Filesystem Structure

I have a rather unorthodox home directory.

At its core, my filesystem structure has two main folders:

Permanent, synched storage for my work and important files.
Effectively a downloads folder. It’s shown on my desktop by default, to discourage building up too many files. The downloads folder on my phone is also synched here to make it easy to copy files between devices.

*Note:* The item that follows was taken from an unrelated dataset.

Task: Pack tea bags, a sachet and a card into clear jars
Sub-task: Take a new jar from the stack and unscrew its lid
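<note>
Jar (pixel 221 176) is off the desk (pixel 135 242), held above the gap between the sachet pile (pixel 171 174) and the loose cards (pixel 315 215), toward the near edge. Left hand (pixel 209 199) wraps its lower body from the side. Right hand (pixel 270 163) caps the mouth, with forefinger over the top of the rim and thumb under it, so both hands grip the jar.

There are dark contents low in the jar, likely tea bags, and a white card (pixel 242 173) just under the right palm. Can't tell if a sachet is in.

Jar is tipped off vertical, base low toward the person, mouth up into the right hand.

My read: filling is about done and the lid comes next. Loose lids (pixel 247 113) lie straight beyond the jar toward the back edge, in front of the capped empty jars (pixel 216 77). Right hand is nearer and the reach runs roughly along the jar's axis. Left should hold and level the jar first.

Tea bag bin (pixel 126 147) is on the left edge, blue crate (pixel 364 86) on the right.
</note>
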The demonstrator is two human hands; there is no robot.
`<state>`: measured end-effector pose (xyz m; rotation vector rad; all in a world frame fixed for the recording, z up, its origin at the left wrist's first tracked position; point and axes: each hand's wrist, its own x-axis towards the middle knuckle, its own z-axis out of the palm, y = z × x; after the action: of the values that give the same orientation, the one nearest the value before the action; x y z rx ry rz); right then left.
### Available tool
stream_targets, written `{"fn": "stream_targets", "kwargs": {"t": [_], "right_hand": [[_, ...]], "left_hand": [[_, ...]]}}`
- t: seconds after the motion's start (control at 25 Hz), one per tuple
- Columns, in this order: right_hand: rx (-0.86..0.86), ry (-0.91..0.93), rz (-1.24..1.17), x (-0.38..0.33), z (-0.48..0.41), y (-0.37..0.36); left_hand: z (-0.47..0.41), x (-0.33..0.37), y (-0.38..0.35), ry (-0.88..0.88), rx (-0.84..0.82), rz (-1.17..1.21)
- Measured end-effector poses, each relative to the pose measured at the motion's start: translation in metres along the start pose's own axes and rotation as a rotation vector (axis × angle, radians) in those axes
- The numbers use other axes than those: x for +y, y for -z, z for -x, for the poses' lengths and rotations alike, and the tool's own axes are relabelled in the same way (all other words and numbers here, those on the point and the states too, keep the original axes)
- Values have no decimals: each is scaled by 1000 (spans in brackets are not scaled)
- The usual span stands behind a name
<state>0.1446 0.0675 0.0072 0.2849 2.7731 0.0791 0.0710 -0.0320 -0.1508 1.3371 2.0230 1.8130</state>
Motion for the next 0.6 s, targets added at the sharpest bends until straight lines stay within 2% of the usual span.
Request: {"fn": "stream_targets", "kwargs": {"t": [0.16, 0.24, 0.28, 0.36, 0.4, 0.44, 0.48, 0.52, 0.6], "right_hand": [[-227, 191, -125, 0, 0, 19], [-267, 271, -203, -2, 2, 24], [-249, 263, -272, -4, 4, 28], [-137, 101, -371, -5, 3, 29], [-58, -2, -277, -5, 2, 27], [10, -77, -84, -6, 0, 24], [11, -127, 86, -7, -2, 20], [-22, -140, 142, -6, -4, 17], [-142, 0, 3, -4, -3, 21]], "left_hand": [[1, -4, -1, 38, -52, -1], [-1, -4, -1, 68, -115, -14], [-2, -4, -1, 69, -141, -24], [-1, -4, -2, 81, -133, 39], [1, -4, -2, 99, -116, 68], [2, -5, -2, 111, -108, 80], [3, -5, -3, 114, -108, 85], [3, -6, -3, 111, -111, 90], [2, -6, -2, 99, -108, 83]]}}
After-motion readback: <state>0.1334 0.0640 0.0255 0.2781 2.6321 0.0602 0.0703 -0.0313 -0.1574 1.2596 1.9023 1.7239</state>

Synching is accomplished via Syncthing. Large media (photos, videos, etc.) is kept on my NAS, not locally. I find this system really helps me keep on top of my files; generally I know exactly where everything important to me is saved. Keeping all my important files in one folder makes backups simple too.

Personal Finance

I have a very complicated setup for managing my personal finances. It’s based around hledger and Observable notebooks, to provide an overview of my spending and saving across multiple accounts all in one place. It’s a little janky, and took an age to set up; I wouldn’t recommend this exact setup for people to use, but I certainly would recommend they look into something similar like YNAB.

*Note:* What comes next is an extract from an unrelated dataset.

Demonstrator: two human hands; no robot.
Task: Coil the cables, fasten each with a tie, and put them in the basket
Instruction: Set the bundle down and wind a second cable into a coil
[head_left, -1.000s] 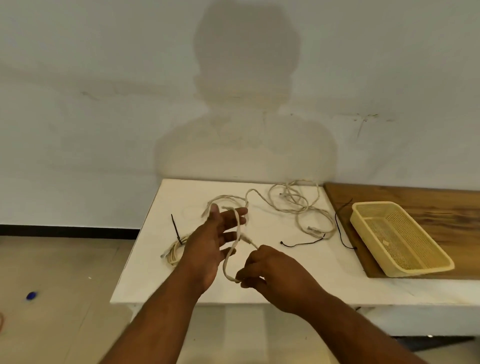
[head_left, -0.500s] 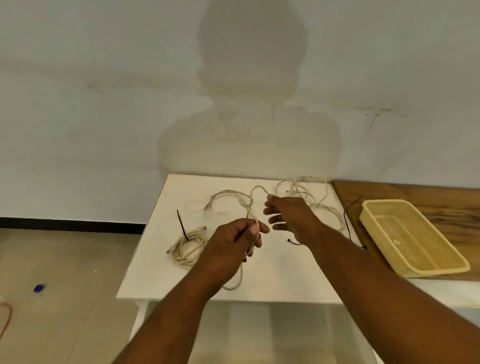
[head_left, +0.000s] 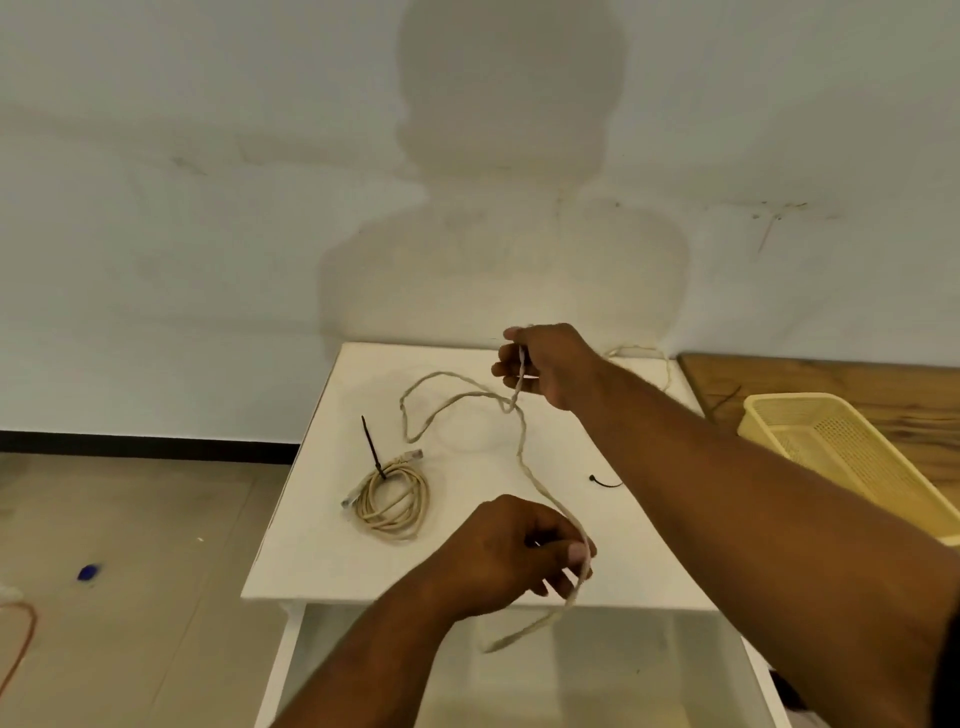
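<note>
Head view: right hand (head_left: 551, 366) outstretched; left hand (head_left: 511, 556) near; both grips pinch cable (head_left: 521, 448).

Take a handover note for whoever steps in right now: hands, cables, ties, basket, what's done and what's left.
Left hand pinches the loose cable near the front edge of the table; right hand grips it farther back.
Done: one coiled cable, black tie on it, lies on the table.
Left: coil this cable, fasten it with the spare tie, put both coils in the basket.
</note>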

Good alternative to Google Photos. I used to use photoprism, but Immich is generally faster.
A great replacement for streaming service paralysis.
Invaluable; I no longer need to worry about port forwarding and secure auth to access my devices remotely.
VS Code Server
I keep this running in a scratch container for writing quick scripts. Very handy!

Other tools

Here’s a bunch of small utilities I use that don’t deserve their own subsection.

Warp terminal
It recently dropped for Linux, and it’s a vastly better experience than any other terminal emulator.

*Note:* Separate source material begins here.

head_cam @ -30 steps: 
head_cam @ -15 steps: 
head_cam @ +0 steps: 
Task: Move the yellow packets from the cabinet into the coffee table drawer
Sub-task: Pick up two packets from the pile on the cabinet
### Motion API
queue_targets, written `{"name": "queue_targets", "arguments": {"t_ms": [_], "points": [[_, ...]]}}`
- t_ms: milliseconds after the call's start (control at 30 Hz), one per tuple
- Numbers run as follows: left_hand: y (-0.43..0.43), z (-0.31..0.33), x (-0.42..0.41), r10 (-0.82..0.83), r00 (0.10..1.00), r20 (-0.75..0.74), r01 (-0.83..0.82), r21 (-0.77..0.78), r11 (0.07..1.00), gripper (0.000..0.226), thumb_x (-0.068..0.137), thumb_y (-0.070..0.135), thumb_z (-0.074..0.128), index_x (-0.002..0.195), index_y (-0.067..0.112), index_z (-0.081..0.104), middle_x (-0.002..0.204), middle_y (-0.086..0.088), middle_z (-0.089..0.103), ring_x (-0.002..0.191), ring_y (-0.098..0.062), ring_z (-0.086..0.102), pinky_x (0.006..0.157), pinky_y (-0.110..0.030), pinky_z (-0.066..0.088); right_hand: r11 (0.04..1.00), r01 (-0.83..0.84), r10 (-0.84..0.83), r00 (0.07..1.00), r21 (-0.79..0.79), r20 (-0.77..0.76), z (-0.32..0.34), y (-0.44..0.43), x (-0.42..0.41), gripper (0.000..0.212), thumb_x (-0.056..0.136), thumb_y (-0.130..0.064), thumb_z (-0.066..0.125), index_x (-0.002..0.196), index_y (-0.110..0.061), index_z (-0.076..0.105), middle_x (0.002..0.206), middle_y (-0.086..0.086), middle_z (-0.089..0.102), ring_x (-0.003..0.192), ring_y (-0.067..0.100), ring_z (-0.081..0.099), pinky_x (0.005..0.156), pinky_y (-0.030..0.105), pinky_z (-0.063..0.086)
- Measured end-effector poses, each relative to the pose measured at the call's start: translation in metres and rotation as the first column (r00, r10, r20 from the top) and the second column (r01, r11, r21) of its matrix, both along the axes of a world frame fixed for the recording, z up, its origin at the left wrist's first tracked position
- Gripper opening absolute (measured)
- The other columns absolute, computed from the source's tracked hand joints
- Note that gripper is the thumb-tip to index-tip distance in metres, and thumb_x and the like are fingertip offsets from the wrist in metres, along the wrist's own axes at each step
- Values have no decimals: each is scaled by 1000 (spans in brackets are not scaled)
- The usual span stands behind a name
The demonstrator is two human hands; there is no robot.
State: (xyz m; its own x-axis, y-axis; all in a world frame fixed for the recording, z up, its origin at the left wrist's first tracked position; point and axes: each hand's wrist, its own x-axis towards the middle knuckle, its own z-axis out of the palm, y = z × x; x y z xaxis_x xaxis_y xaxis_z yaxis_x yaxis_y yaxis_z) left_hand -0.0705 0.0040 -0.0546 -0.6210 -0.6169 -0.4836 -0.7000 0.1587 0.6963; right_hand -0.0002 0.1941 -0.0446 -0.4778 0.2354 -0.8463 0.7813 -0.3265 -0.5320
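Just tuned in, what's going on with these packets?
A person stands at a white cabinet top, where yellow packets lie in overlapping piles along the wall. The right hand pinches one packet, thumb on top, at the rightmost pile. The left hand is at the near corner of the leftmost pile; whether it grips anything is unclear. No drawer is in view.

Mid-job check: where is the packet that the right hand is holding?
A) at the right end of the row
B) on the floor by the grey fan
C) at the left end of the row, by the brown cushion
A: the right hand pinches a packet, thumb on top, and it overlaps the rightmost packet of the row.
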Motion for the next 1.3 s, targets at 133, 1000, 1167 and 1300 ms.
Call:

5/5 - I can’t describe how much I love this.

This thing is probably my favourite piece of technology that I own.

It’s £30, the same dimensions as a credit card (albeit with a depth of about a centimetre), and has:

  • An ESP-32 as its main source of computation
  • Wi-Fi and Bluetooth connectivity (as a result of the ESP-32)
  • A tiny LCD
  • A tiny keyboard
  • A speaker and microphone
  • An IR blaster
  • A battery backpack, as well as a small internal battery
  • A micro SD card slot
  • An exposed 4-pin connector that speaks I2C
  • Some pretty strong magnets
  • LEGO headers

It’s so much fun to play around with. Being effectively a normal ESP-32 with a bunch of pre-connected peripherals, you can program this device from the Arduino IDE. I’ve loaded a custom Forth interpreter on it that can read programs from the SD card, to get around memory restrictions of the device itself. I actually use this thing in my daily life as a pomodoro timer; the magnets make it easy to prop up against metallic objects, and the simplicity of the device means you can’t really get distracted with it (Of course, you can easily distract yourself programming it).


Behringer DeepMind 6

5/5 - Very fun synth to use!

This hardware, analogue synth has six voices of polyphony and sliders all over it. It’s an absolute blast to play with!

UNO Synth

5/5 - A nice portable monosynth!

This was the first synthesizer I ever bought. It’s got a very strong analogue sound engine for something of this size and budget, and as such I still use it frequently for basslines alongside the DeepMind 6. This use case is actually aided by the capacitive touch pads; they make it very easy to slide between notes.

It’s portability is unmatched; it’s a little bit taller than an A5 piece of paper, can run on either AA batteries or a USB power supply (and thus a USB power bank), and weighs barely anything. You can use MIDI either over USB, or via a MIDI-to-2.5mm jack adaptor provided.

The main downside in my opinion is that the sequencer is only 16 steps; the UNO Drum below has 64 steps and the ability to program “songs” as a list of sequences to go beyond that. As a result, I generally either play this manually or just play a pre-written bassline over MIDI.

UNO Drum

5/5 - Great little drum machine

This obviously pairs well with the UNO Synth above, and has many of the same portability features. It’s partially analogue, but mainly digital, and allows uploading of custom sample sounds over USB.

One nice feature is the line in port; this is routed through the effects engine, meaning you can use it as a compressor in a pinch.